[REQUIRED WORK] Each line from the one containing "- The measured" to the end of the records below should be restated word for word; please leave out all other lines.

[SUPPLIED MATERIAL]
——————

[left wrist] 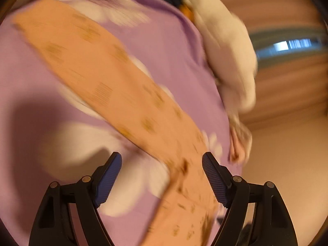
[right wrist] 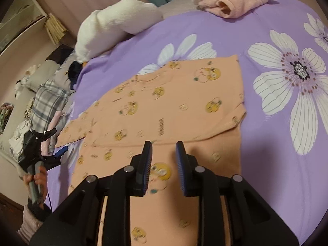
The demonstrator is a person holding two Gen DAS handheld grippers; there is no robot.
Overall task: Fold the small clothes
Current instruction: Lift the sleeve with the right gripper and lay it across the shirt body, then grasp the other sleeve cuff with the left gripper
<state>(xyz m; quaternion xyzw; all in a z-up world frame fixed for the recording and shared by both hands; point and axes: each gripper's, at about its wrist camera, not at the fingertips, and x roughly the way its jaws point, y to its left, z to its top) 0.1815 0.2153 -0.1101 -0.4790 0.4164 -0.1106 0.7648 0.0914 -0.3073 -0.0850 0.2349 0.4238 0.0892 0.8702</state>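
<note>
A: Garment position?

B: Orange printed garment (right wrist: 164,106) lies flat on the purple flowered bedspread (right wrist: 266,41), centre of the right wrist frame. Long axis runs from the bottom centre up toward the upper right. An upper layer is folded over; its fold edge crosses the frame just above the fingertips, and a sleeve-like flap sticks out at the left.

A: And in the left wrist view?

B: Heavily blurred. The garment (left wrist: 114,78) reads as an orange band running diagonally from upper left to lower right over the bedspread (left wrist: 168,41).

A: Right hand-held gripper?

B: Right hand-held gripper (right wrist: 164,145) sits at the bottom centre, jaws parted by a narrow gap with nothing pinched between them. It hovers over the lower layer of the garment; contact with the cloth I cannot tell.

A: Left one?

B: Left hand-held gripper (left wrist: 162,155) is spread wide. The orange band passes between its fingers, pads not pressing on it. In the right wrist view it (right wrist: 55,143) shows at the lower left edge, beside the garment's left flap, held by a hand (right wrist: 38,181).

A: Anything else on the bed?

B: White plush pillow (right wrist: 114,24) upper left, folded pink cloth (right wrist: 235,4) top right.
</note>
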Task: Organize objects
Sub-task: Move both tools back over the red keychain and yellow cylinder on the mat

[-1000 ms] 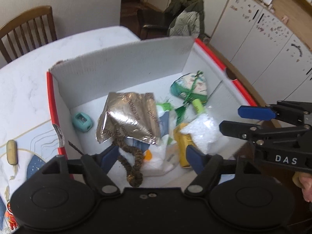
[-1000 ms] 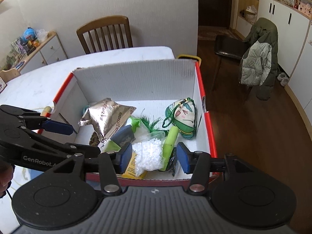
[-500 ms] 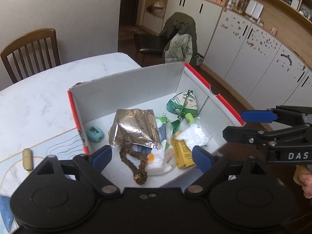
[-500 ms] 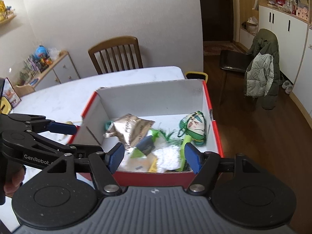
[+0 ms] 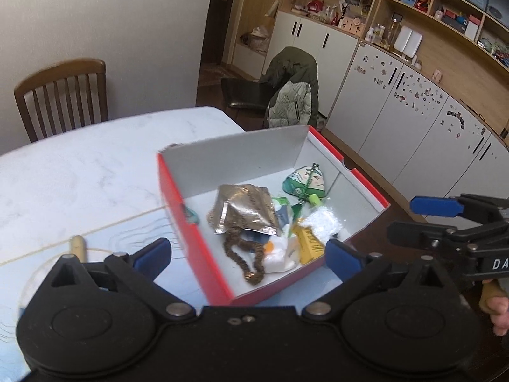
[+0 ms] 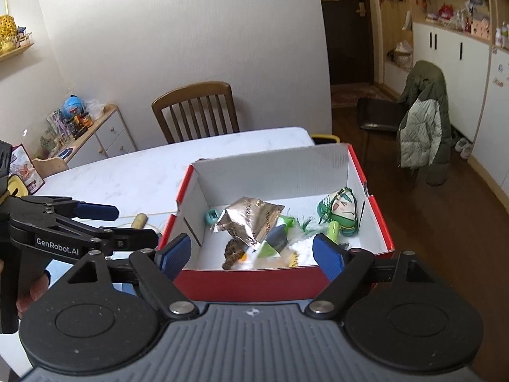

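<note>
Two grippers sit nearest the cameras, both with jaws spread wide and gripping nothing: the left gripper [image 5: 248, 256] and the right gripper [image 6: 251, 256], each held above the near side of the box. A hand [image 5: 501, 313] shows at the right gripper's handle. The red box [image 6: 254, 281] rests on the white table [image 5: 79, 172], its white interior open upward. Inside, near the front wall, lie a brown braided loop [image 5: 243, 259], a yellow packet [image 5: 308, 243] and a bag of white granules [image 5: 323, 222]. Mid-box, a crumpled silver foil pouch [image 6: 249, 216] lies over other items; a teal sharpener [image 6: 211, 216] sits by the left wall. Further back, a green-haired plush face [image 6: 340, 207] rests near the right wall. Outside, a small wooden piece [image 6: 139, 220] lies on a mat left of the box. Beyond the table stands a wooden chair [image 6: 195, 111]
</note>
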Demonstrator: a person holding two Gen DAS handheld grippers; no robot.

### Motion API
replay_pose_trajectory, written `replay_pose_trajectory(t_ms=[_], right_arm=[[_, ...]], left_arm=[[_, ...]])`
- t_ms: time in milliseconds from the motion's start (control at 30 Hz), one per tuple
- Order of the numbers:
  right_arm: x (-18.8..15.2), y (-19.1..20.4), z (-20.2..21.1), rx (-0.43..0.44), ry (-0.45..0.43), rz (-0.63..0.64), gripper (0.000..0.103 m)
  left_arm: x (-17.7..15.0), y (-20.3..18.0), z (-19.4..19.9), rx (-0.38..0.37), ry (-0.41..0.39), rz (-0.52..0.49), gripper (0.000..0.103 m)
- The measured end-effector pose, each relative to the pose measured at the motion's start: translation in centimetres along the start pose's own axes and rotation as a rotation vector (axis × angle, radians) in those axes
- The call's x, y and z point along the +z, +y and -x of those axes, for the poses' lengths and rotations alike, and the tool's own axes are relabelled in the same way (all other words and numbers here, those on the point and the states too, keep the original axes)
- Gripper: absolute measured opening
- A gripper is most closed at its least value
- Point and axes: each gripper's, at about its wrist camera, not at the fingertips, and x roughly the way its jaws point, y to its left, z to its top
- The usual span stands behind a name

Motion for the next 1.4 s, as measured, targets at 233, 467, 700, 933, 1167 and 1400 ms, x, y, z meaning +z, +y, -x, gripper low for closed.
replay_pose_trajectory(t_ms=[233,467,700,933,1167,1400], right_arm=[[-0.8,4.1,1.4,-0.004,-0.042,-0.037,0.089],[-1.9,8.4,1.7,-0.016,-0.057,-0.063,0.092],[-2.8,13.1,1.2,-0.033,-0.059,-0.06,0.094],[-3.2,17.5,-0.9,-0.038,-0.024,-0.02,0.094],[-2.4,20.8,-4.6,-0.025,0.028,0.048,0.094],[-1.7,22.6,-10.4,-0.032,0.098,0.087,0.094]], left_arm=[[-1.2,3.0,2.7,0.011,-0.024,-0.021,0.103],[-2.7,7.2,5.2,0.031,-0.053,-0.013,0.103],[-3.2,11.6,7.8,0.081,-0.1,-0.011,0.103],[-3.8,16.0,9.0,0.119,-0.105,0.027,0.103],[-7.1,18.9,7.3,0.141,-0.061,0.044,0.103],[-10.0,20.6,4.7,0.143,-0.012,0.079,0.103]])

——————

[RESULT BELOW]
- The measured end-effector pose, each relative to the pose measured at the motion's start: translation in centimetres along the start pose's own axes and rotation as a rotation vector (axis × angle, radians) in those axes
- The call's x, y and z point along the +z, +y and -x of those axes, for the poses' lengths and rotations alike, and the tool's own axes are relabelled in the same way (all other words and numbers here, those on the point and the states too, keep the original axes)
- Gripper: absolute measured opening
- A gripper is most closed at its least value
- Point and axes: each gripper's, at about its wrist camera, not at the fingertips, and x roughly the way its jaws point, y to its left, z to its top
- The usual span stands behind a name

Motion for the next 1.4 s, as measured, targets at 233, 467, 700, 933, 1167 and 1400 ms, x, y, z meaning +z, +y, -x, gripper low for closed.
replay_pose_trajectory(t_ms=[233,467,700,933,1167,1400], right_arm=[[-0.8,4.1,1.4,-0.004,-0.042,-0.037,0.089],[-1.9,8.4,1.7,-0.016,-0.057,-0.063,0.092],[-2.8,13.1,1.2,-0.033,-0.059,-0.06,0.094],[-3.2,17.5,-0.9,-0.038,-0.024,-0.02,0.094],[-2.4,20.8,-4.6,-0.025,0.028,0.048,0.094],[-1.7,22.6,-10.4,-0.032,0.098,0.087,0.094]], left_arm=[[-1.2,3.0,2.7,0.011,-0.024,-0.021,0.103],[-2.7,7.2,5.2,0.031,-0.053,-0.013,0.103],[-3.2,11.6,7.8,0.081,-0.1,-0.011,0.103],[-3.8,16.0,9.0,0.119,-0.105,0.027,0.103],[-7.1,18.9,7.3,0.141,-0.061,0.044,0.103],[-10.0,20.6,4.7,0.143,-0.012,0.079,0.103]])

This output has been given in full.